Именно так этот выигрыш и поняло «толковище» — общее собрание всех законных воров, содержавшихся в лагере. В начале толковища возник вопрос: обязаны ли все воры, находящиеся в законе, помогать в побеге полуфраеру, не имеющему воровских прав? Было решено, что самому полуфраеру, то есть Ивану Максимовичу, они могут и не помогать, но проигравшим своим сотоварищам в подготовке побега помочь обязаны, а следовательно, через них обязаны помочь и полуфраеру. Конечно, ворам в законе вовсе не следовало принимать в такую серьезную игру полуфраера, но это уж другое дело, за которое отвечают проигравшие воры, а выигравший полуфраер должен свое получить сполна.
Преодолев таким образом трудности в истолковании закона, толковище перешло к обсуждению подробного плана побега по трем пунктам: подготовка, место и время. Обсуждали не спеша, деловито, принимая во внимание решительно все: погоду, возможные маршруты побега, личные свойства надзирательской дежурной смены, особенно же прибытие в скором времени в лагерь сыскных собак. Последнее обстоятельство весьма заботило воров, и они решили, что побег должен состояться не позже, как через неделю, до прибытия собак.
Слушая прения на толковище, Иван Максимович понял: путь назад закрыт, отказаться от побега, как он, между прочим, подумывал, нельзя: сочтут низкой трусостью, предательством, расправятся по-своему, ножами. Теперь неминуемо предстоит ему вскорости перейти на волчью жизнь беглого.
Замечено, что всякая группа темных преступных людей стремится завлечь, запутать в свои злодеяния побольше народу со стороны — так темным людям спокойнее жить. Запутав Ивана Максимовича, воры преисполнились твердой решимости довести дело до успешного конца. Предводитель воровской компании Петр Евдокимович, старый вор, дал ему адрес «малины» в Сызрани и пароль, известный лишь немногим.
— Там выправят тебе липу, — говорил Петр Евдокимович, — ну и деньжонок дадут сколько-нибудь, и поезжай ты из Сызрани куда подалее, хоть бы в Иркутск.
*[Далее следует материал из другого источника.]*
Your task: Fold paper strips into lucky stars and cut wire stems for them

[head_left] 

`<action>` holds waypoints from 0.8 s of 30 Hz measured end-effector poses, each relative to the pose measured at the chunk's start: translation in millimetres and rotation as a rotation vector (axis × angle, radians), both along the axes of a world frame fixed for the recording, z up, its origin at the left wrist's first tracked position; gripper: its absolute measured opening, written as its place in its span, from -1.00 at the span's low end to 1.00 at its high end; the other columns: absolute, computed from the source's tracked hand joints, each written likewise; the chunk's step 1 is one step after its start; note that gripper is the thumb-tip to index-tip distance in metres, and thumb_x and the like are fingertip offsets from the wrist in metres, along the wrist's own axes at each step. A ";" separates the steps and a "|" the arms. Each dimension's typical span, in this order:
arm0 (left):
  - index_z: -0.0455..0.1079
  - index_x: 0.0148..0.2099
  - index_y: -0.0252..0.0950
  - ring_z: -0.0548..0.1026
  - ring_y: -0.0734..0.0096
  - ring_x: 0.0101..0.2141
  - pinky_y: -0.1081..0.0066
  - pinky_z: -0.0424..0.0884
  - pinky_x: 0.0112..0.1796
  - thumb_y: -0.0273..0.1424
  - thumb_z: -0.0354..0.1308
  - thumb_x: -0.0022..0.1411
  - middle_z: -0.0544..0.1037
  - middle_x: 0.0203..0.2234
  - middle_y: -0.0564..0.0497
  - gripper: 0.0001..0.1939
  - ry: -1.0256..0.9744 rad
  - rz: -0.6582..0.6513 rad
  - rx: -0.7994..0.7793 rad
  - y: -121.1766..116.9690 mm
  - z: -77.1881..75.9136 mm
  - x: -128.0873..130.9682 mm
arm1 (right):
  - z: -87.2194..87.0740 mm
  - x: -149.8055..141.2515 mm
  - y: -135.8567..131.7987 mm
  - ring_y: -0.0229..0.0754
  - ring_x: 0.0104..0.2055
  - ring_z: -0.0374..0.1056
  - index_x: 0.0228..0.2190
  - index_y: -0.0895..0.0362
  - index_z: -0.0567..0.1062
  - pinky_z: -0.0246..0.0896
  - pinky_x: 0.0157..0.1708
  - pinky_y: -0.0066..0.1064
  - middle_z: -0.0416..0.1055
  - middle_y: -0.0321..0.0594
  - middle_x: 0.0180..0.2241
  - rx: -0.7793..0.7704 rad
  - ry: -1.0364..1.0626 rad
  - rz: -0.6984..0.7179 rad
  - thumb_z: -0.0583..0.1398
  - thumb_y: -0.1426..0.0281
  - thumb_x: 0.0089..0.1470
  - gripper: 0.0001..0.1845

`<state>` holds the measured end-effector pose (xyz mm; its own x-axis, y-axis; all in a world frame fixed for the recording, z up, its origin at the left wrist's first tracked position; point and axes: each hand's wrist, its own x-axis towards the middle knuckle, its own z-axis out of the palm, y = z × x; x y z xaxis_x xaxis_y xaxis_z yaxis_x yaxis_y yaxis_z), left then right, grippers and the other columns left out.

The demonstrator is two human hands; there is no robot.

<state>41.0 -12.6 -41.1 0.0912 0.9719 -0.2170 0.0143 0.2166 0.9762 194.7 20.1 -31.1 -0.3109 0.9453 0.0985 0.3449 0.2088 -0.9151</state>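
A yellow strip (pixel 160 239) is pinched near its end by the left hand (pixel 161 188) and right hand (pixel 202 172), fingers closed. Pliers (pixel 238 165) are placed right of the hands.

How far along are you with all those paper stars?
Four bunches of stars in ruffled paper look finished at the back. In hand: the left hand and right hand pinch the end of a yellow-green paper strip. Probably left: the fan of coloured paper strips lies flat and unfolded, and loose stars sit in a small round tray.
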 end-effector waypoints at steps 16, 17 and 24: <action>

Там пойдешь на Привокзальную, тридцать три, спросишь Гаврилова Михаила Семеновича — свой человек. Передашь ему привет от Палея Тараса Тимофеевича, а он тебя спросит, переехал Тарас из Новороссийска в Туапсе или все еще в Новороссийске? Когда он об этом спросит, начинай разговор впрямую и дальше держись за Гаврилова: он тебя к делу приставит, к нашему делу, потому теперь тебе осталась только одна дорога — с нами…
Иван Максимович слушал, а сердце тихонько ныло: слова Петра Евдокимовича были для него, как похоронный звон. Прощай, честная жизнь, прощай навсегда! Эх, Иван Максимович, Иван Максимович, куда завела тебя упрямая обида!
— Домой ни-ни, глаз не кажи! — продолжал Петр Евдокимович. — Где беглых ловят, которые неопытные? Большинство — дома. Кружит он, кружит и знает, что домой нельзя, а все-таки приходит. Магнитом тянет… А там его, голубчика, ждут, берут и добавляют срок. А вора беглого редко берут. Почему? Потому что у него дома нет. О семье своей забудь начисто. Нет теперь у тебя семьи и никогда не будет. Попадешься — добавят срок, вот и без семьи, не попадешься — опять же без семьи. Так и так лишился ты семьи навсегда. Оно и лучше, скажу я тебе, в нашем деле семья ни к чему, от нее одна только морока да обуза, а в нашем деле человек должен быть легким и быстрым.